As a general rule, transparency in government is a good thing — and that includes public disclosure of how the state's economic development dollars are being spent.
That's especially true when governors such as Connecticut's Dannel P. Malloy are aggressive in offering incentives. We support Mr. Malloy's efforts such as Next Five to promote growth and create jobs. But all efforts should be monitored — to see what works and what doesn't — and open to the public.
This is an issue that's been fought over for decades. Last year, majority Democrats tried and failed to block public access to tax breaks and other state benefits to private businesses.

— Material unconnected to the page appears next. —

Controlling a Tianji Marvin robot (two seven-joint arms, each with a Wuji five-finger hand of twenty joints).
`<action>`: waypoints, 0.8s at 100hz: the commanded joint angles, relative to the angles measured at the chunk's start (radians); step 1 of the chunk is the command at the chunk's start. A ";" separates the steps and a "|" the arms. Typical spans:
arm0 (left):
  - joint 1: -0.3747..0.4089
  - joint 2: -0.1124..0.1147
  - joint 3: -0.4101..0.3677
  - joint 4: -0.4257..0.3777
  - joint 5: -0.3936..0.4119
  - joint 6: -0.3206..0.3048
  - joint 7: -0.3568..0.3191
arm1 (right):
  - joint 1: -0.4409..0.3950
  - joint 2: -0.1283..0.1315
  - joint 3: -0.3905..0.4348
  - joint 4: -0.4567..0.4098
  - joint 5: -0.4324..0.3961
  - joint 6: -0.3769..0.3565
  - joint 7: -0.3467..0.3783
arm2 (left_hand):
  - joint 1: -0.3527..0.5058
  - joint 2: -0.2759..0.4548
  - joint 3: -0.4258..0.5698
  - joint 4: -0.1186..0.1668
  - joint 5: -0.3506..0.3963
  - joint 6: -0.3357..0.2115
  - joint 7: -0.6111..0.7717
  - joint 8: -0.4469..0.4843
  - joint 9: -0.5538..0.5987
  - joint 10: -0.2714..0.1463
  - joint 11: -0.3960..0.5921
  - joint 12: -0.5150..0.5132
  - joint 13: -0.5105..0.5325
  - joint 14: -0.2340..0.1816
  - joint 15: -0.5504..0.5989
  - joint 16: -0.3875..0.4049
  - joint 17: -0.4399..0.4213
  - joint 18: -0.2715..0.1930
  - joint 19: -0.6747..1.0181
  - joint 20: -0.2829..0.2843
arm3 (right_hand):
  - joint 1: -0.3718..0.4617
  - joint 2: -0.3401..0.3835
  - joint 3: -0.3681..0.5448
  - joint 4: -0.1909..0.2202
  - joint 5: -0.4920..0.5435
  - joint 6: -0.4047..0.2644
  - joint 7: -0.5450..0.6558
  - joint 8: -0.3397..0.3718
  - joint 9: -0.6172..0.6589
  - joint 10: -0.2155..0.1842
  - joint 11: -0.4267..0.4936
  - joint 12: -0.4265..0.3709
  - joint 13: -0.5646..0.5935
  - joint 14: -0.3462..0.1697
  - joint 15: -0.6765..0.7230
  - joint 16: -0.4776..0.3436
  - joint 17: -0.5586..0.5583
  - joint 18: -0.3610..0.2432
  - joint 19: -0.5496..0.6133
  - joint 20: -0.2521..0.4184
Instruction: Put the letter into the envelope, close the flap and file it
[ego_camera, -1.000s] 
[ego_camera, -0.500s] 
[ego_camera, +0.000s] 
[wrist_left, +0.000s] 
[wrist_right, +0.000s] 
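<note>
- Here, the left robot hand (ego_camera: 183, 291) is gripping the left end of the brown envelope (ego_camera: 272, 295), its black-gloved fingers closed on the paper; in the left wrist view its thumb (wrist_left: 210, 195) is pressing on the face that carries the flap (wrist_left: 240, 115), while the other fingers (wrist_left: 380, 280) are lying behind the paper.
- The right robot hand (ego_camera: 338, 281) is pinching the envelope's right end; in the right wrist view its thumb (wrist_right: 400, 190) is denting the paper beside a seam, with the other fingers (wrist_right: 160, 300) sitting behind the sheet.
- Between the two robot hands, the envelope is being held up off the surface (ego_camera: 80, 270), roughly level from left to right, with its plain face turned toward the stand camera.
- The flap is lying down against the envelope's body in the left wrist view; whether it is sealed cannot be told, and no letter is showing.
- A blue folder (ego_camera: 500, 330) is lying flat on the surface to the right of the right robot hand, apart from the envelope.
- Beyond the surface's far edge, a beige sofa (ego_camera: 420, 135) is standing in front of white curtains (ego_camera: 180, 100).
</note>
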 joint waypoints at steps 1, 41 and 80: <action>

This year's skirmish involves a bill supported by state Comptroller Kevin Lembo that would establish, among other things, a publicly accessible online database for all state tax credits and economic assistance programs.
Mr. Lembo, a champion of transparency, believes taxpayers have a right to know who gets how much assistance, its purpose, its promises in terms of jobs and economic impact and the actual results. He's right. "In this environment, we must make every effort to ensure that the dollars we spend, or forego, in an effort to generate greater economic output are well spent," the comptroller said in written testimony to the legislature's Finance Committee.
Taxpayers should understand, of course, that state economic development offices need to take risks if they are to land job-creating enterprises. There are bound to be failures.
This is not a game any governor wants to play in these tough economic times — giving companies tax breaks, state loans and grants to lure new businesses and keep existing ones from leaving. But it's the game being played by other states, and Connecticut has to be in it, for the sake of jobs.